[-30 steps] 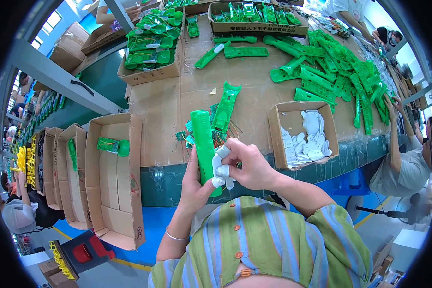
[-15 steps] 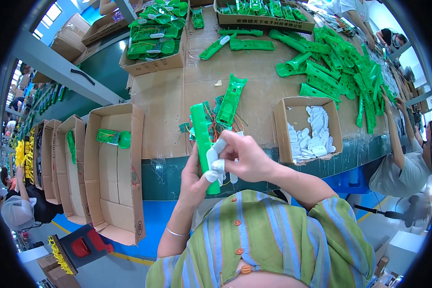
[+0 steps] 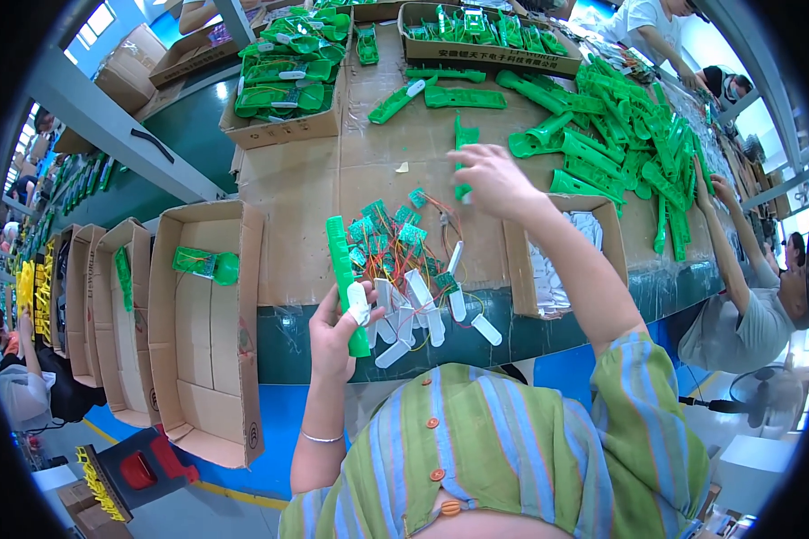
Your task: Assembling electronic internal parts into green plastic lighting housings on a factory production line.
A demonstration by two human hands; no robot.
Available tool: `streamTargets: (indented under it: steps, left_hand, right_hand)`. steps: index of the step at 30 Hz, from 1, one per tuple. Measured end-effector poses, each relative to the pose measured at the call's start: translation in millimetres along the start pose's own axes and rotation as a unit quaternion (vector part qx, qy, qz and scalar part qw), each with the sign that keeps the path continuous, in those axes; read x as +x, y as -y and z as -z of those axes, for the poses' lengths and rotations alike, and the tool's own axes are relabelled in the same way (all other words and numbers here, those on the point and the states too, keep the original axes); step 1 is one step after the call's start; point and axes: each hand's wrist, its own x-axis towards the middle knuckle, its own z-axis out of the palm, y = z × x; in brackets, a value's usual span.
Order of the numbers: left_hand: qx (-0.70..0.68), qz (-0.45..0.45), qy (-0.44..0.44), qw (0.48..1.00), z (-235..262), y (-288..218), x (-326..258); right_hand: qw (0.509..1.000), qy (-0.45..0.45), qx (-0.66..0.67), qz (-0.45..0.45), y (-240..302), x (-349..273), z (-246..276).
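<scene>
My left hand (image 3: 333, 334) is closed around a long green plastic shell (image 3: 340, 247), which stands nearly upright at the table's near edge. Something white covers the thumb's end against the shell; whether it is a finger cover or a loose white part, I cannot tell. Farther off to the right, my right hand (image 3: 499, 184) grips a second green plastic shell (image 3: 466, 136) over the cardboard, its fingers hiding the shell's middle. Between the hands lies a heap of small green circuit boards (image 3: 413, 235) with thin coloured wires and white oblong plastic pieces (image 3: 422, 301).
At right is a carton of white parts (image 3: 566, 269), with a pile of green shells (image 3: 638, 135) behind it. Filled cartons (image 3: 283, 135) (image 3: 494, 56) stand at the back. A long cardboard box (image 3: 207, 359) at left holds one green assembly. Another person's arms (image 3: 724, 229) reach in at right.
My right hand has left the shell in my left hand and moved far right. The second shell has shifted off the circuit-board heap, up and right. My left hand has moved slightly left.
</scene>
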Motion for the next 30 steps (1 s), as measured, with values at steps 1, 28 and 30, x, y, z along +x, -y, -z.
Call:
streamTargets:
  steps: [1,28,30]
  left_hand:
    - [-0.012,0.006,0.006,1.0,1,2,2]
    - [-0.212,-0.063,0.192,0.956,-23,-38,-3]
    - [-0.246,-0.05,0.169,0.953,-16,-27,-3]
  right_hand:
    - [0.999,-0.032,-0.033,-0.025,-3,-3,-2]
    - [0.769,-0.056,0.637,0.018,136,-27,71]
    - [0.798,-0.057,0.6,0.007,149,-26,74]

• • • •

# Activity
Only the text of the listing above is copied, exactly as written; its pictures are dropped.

# Response area
[-30 steps] 
[-15 steps] 
[+0 steps] 
Your task: Assembling electronic internal parts into green plastic lighting housings on a factory production line.
A demonstration by two human hands; no robot.
Available tool: `streamTargets: (indented under it: steps, left_hand, right_hand)`. steps: index of the step at 30 Hz, from 1, one per tuple. Measured end-effector poses, each relative to the pose measured at the call's start: translation in millimetres along the start pose's own axes and rotation as a unit quaternion (vector part qx, qy, qz and scalar part qw), each with the sign that keeps the path continuous, in those axes; read x as +x, y as -y and z as -z of those axes, for the poses' lengths and rotations alike, and the tool's own axes are relabelled in the same way (all other words and numbers here, those on the point and the states too, keep the original axes); step 1 is one step after the call's start; point and axes: each hand's wrist, its own x-axis towards the middle knuckle, its own z-axis out of the palm, y = z × x; in brackets, a value's usual span.
Order of the numbers: left_hand: qx (-0.70..0.68), qz (-0.45..0.45), qy (-0.44..0.44), qw (0.48..1.00), z (-235..262), y (-288..218), x (-326..258); right_hand: qw (0.509..1.000), qy (-0.45..0.45), qx (-0.66..0.67), qz (-0.45..0.45), y (-240..302), x (-349..273), z (-246..276).
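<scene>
My left hand (image 3: 333, 334) is closed around a long green plastic shell (image 3: 340, 247), which stands nearly upright at the table's near edge. Something white covers the thumb's end against the shell; whether it is a finger cover or a loose white part, I cannot tell. Farther off to the right, my right hand (image 3: 499, 184) grips a second green plastic shell (image 3: 466, 136) over the cardboard, its fingers hiding the shell's middle. Between the hands lies a heap of small green circuit boards (image 3: 413, 235) with thin coloured wires and white oblong plastic pieces (image 3: 422, 301).
At right is a carton of white parts (image 3: 566, 269), with a pile of green shells (image 3: 638, 135) behind it. Filled cartons (image 3: 283, 135) (image 3: 494, 56) stand at the back. A long cardboard box (image 3: 207, 359) at left holds one green assembly. Another person's arms (image 3: 724, 229) reach in at right.
My right hand has left the shell in my left hand and moved far right. The second shell has shifted off the circuit-board heap, up and right. My left hand has moved slightly left.
</scene>
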Motion for the next 30 steps (1 s), as measured, with values at steps 1, 28 and 30, x, y, z along +x, -y, -z.
Call:
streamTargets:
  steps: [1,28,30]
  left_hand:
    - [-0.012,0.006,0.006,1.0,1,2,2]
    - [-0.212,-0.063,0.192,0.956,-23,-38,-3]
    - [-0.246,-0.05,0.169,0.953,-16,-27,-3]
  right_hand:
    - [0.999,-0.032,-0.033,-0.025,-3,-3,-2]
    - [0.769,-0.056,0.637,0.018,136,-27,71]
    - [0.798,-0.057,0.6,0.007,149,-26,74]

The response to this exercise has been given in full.